Is De-Cluttering Your Electronic Storage Worth It?
More storage or clean up?
In 1958, Professor C. Northcote Parkinson observed that ‘Work expands to fill the time available for its completion’. A digital derivative of this adage is that ‘Data expands to fill the storage space available’. As the marginal cost of storage moves towards zero, so does the incentive to tidy up storage. It’s far more appealing to add a few more terabytes of storage or buy a new, more capacious piece of hardware than to address the task of de-cluttering by deleting or archiving unwanted files.
So why should you bother tidying up your storage? It will
- Save you the trouble and expense of a hardware upgrade.
- Improve the performance of your hardware if its storage is almost full
- Help you locate data – it’s easier to find one photo out of 100 rather than one out of 10,000.
With search now ubiquitous, if you want it, you can find it with a few clicks - or so vendors would like you to believe. Search works excellently on text but has a long way to go on photos and videos, which constitute the bulk of domestic storage use nowadays. Time ordering, geo-location and automatic image analysis such as that provided by Google Photos, certainly help in this task and will improve over time, but their limitations become apparent when you start on an actual task. Reducing the number of the files you have to look through will always help.

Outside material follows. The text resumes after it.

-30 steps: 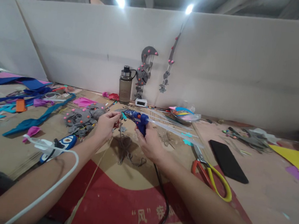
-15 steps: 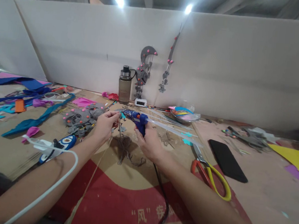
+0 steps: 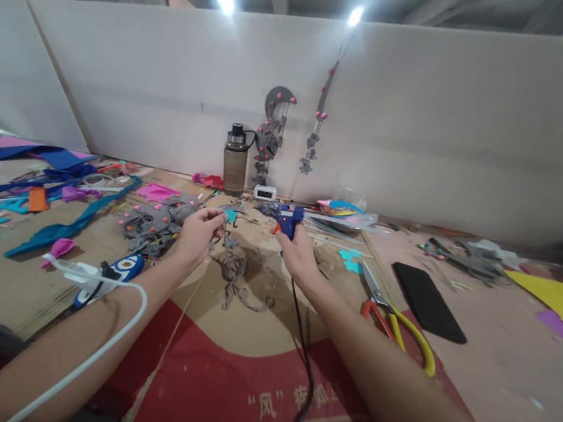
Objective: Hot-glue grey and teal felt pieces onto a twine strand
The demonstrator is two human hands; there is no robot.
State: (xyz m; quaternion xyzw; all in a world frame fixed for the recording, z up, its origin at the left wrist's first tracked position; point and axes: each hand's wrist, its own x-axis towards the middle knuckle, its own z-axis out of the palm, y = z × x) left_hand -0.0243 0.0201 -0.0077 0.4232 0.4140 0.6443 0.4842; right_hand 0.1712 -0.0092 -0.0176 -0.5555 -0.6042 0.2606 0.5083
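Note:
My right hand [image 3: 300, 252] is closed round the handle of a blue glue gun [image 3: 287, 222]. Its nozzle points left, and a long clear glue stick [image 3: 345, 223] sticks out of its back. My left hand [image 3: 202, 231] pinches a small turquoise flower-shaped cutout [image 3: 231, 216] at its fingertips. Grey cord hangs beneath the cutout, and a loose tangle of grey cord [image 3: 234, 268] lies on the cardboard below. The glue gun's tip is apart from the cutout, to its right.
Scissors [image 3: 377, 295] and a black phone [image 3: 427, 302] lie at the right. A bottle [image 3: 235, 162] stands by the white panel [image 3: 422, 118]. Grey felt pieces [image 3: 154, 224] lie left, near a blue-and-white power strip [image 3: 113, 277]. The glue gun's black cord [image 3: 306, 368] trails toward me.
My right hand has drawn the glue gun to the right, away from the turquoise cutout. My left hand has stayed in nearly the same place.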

Once you’ve decided to clean up, how do you do it? With their focus on apps, mobile phones give the storage use of files associated with an app and the app itself. This makes it obvious what is using most of the space and the answer is almost always photos and videos. Going through these and deleting those you don’t want to keep gives a quick and easy increase in space. If you want to archive them, first connect the phone to a computer. Photos and videos can usually be seen directly and copied to archive media before deleting them. For iPhones connecting PCs, you will need to have iTunes installed and running.
Tablets are half-way between mobile phones and PCs. They provide a view of the internal folder structure and an analysis of storage use from a built-in app. Budget tablets often have little storage space (as little as 8 Gbytes) and although they provide extra storage potential via an SD card socket, this storage is not usable for all purposes in the way that the built-in storage is. The amount of space used by apps is often significant and the easiest savings may be from removing unwanted apps. Use of cloud storage can relieve storage pressure on your tablet or phone, but you will be using your mobile data allowance every time you retrieve a file and this can end up being quite costly.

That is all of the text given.